Jesse (Ethan Hawke) meets Celine (Julie Delpy) on a train traveling through Europe. His destination is Vienna, where a flight back to America awaits him the next morning. She's on her way to Paris, where she starts classes at the Sorbonne next week. From their first moment of eye contact, they're drawn to each other. They share a meal in the lounge car, savoring the conversation more than the food, and when they arrive in Vienna, Jesse persuades Celine to disembark with him and keep him company wandering the streets until the time comes for his plane to depart. Thus begins an unforgettable screen romance.
One of the first things to notice about Before Sunrise is how completely natural it all seems. Credit both director Linklater and his two leads. The rapport between Jesse and Celine is so lacking in artifice that at times the viewer feels like a voyeur. We are privy to everything, including the sort of "unimportant" dialogue that most films shy away from. Here, its inclusion is just one of many fresh elements.
Hawke (the American grunge actor who starred opposite Winona Ryder in Reality Bites) and Delpy (the French actress from Europa Europa, White, and Killing Zoe) are nothing short of perfect. For this film to work, they have a threefold task: embrace their characters, attract each other, and connect with the audience. Needless to say, all are accomplished flawlessly. From the first stolen glance, there's never any question about their chemistry, and it takes no more time for the audience to be enraptured by Jesse and Celine than it does for them to fall for each other.
Before Sunrise is about life, romance, and love. It magnifies the little things, paying scrupulous attention to the subtleties and mannerisms of body language. There's one scene where Jesse has to restrain himself from brushing away a stray lock of Celine's hair, and another wonderful moment in a music listening booth where the characters nervously avoid eye contact.

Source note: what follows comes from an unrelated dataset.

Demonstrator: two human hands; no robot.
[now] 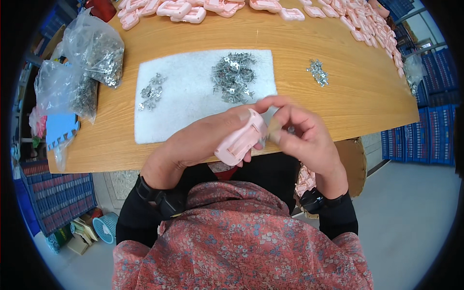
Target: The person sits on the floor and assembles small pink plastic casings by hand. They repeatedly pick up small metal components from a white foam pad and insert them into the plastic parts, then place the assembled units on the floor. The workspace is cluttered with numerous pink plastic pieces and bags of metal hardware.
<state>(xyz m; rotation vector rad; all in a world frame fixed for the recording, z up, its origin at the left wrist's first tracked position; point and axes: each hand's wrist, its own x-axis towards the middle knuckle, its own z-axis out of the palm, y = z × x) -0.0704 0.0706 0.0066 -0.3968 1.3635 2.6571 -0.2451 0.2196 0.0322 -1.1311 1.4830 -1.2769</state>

This film is an amalgamation of such memorable scenes, yet, as they saying goes, the whole is more than a sum of its parts. Questions about fate and the transitory nature of relationships are raised, then left open for the audience to ponder. There are moments of unforced humor, and times of bittersweet poignancy. Before Sunrise speaks as much to the mind as to the heart, and much of what it says is likely to strike a responsive chord -- a rare and special accomplishment for any motion picture.